It's 27 October 1997, and time for the fourth season finale of Babylon 5.
Well, that was certainly a thing. There was a season finale written and produced for Season 4, titled "Sleeping in Light", but when a last-minute deal saw TNT pick Babylon 5 up for a fifth season that finale was held back for a year. In its place, the production team hurriedly assembled this: almost certainly the weirdest episode of Babylon 5 thus far.
"The Deconstruction of Falling Stars" explores the future of the Babylon 5 universe, jumping 100 years ahead, then 500, then 1,000, and finally a million years beyond the lives of Sheridan, Delenn and the gang. The regular cast don't get too much of a look-in. Instead we've got a lot of people talking about them in rooms. It's a very cheap-looking episode, not to mention awkwardly written, slightly dull and generally pretty disappointing.

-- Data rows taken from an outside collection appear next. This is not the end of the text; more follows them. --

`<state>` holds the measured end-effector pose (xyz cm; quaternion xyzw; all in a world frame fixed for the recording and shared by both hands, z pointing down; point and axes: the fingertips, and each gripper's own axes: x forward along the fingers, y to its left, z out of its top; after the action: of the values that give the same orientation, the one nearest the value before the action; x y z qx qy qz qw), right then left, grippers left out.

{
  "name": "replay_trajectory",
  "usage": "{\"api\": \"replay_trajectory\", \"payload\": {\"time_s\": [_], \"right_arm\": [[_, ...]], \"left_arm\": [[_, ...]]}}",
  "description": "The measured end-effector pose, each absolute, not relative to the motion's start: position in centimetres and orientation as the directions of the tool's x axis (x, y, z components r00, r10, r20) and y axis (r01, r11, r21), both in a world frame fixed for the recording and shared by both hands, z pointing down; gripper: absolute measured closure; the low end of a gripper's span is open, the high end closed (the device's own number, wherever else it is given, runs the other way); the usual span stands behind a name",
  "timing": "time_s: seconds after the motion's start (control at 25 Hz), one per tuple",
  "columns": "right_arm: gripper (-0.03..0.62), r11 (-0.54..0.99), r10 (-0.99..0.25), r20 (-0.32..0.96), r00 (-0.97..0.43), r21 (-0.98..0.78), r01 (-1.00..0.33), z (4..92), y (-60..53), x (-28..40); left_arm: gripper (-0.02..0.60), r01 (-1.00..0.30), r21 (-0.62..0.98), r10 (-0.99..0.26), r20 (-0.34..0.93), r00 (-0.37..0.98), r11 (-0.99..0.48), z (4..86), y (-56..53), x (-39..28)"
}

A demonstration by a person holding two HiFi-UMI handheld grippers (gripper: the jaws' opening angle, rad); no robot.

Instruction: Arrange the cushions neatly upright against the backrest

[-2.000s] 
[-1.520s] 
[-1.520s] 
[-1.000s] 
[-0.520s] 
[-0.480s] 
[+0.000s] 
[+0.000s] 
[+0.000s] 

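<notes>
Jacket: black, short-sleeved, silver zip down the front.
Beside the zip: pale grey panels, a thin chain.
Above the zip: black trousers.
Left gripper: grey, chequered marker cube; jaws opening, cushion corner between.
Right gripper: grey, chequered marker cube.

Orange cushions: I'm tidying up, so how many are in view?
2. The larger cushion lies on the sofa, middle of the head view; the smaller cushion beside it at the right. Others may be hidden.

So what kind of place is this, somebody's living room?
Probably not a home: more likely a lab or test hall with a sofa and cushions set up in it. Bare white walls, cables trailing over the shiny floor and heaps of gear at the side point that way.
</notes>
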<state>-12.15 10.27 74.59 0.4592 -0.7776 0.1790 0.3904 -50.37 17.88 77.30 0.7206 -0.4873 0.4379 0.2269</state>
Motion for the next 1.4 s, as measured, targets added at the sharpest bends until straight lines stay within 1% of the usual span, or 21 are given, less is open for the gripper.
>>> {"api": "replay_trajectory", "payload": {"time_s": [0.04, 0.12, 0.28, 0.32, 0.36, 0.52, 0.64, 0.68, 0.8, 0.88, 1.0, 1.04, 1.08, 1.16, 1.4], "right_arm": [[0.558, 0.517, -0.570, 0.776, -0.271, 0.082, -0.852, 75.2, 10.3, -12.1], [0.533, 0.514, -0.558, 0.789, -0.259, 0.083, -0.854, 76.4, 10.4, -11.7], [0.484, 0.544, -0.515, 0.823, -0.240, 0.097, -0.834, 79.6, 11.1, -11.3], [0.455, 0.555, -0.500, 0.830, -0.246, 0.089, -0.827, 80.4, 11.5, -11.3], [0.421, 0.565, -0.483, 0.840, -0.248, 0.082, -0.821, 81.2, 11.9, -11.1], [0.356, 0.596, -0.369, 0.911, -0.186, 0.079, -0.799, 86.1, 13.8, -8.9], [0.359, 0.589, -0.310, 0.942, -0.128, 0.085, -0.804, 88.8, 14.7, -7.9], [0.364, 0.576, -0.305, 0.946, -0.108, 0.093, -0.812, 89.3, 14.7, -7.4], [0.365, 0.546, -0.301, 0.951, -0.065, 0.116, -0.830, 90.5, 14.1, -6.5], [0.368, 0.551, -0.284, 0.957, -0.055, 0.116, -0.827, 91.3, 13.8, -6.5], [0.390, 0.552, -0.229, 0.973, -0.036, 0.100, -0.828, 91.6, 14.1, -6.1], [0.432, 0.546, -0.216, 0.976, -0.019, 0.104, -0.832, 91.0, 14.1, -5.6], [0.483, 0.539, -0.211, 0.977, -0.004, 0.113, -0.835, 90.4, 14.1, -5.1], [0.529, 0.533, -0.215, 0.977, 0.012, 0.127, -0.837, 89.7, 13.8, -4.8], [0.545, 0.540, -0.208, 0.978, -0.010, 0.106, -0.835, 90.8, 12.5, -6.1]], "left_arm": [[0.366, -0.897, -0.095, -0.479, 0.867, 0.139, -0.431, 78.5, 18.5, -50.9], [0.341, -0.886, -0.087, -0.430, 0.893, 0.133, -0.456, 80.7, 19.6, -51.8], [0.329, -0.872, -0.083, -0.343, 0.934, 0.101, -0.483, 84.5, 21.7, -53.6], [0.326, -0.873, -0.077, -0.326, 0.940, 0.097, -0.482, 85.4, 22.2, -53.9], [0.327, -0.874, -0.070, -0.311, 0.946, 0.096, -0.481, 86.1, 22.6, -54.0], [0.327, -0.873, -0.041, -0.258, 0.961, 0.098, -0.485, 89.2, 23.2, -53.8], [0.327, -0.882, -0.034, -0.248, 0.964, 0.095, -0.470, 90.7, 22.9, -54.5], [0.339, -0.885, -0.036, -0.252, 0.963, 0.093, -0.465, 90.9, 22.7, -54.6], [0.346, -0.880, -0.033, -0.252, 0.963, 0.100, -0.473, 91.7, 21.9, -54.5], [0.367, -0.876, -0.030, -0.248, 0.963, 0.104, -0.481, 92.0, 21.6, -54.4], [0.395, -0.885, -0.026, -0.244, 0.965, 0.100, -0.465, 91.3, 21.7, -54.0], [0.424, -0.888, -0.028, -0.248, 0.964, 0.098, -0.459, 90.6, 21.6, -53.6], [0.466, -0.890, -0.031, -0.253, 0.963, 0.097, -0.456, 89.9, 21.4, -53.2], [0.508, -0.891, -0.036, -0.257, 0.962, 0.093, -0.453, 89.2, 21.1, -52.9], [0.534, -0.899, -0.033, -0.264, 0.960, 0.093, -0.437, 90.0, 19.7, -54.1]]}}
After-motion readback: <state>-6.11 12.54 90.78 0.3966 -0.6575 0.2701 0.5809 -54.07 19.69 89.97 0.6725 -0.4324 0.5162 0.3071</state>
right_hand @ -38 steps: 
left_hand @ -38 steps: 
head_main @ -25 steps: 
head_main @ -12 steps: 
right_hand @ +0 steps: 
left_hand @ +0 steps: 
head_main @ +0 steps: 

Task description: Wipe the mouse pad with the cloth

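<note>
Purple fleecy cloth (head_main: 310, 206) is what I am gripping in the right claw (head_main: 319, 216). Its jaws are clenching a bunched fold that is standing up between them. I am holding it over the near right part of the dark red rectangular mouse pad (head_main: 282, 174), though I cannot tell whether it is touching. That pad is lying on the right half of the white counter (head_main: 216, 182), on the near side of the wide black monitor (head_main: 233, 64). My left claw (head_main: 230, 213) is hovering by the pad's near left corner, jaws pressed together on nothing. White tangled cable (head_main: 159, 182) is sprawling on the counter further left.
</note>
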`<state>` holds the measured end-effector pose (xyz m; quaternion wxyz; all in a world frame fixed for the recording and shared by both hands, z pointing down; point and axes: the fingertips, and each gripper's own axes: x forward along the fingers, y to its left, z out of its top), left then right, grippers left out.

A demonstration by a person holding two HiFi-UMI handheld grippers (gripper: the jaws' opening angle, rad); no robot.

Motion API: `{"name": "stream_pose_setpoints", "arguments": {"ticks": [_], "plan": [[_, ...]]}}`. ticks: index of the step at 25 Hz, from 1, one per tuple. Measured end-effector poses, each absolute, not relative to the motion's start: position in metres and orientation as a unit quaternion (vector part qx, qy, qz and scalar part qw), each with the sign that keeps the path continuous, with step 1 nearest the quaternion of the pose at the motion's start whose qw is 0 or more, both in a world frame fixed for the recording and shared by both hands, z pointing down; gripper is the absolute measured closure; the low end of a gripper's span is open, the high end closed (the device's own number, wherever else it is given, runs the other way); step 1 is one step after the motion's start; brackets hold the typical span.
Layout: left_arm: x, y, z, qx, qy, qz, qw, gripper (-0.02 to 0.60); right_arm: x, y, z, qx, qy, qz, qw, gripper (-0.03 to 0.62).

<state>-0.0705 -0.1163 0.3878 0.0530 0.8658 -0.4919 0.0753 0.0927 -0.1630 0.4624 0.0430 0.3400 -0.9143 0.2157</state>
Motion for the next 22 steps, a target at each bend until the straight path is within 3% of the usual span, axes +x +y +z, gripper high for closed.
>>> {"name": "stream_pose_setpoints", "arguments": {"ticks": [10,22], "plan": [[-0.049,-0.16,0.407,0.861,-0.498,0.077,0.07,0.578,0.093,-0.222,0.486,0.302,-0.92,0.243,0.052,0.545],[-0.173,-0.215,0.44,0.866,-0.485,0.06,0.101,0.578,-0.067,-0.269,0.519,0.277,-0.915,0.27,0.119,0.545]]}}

The episode's biggest problem is that there's nothing more for J. Michael Straczynski to say. "Rising Star" closed off the narrative. Babylon 5 was sold to its audience on the basis of a long-form story arc, and that arc is done. Three-and-a-half seasons for the Shadow War, and an extra half season for a "Scouring of the Shire" style Earth civil war. There's a certain enjoyment I suppose in seeing what happens centuries after the regular characters have all died, but it's basically trivia. There's nothing necessary here at all.
The first two sections of the episode are basically 'talking heads' debates. The first is a political chat show, and the second an academic debate. Neither are particularly convincing, and the dialogue in remarkably trite. There's a bizarre moment in the second one where a 140 year-old Delenn breaks into a television studio to berate the panelists. Nothing about these scenes work.
The third section sees a scientist revive Sheridan, Delenn, Garibaldi and Franklin as holograms for use in a propaganda war 500 years after the end of the series. It at least has some potential, but it's a potential lost by squeezing an entire story in between two commercial breaks. As a result it feels rushed and fairly trite.
The same problem affects the fourth section, in which monks living on the decimated remains of the Earth struggle to rebuild human civilization. There's a story here, but it's never given the chance to find itself. A final epilogue set a million years into the future is a cute capstone to the whole thing, but is hardly necessary - or, to be frank, particularly interesting.
This episode has an interesting concept behind it, but in execution is simply a bit dull. It's like a strange extra feature you'd find on a DVD, rather than a fully-fledged episode. It's a weird, disappointing end to what has been Babylon 5's most consistently enjoyable season. We're at the end now, 22 episodes in, and 15 have been good. The season's quality ratio finishes up at 68 per cent.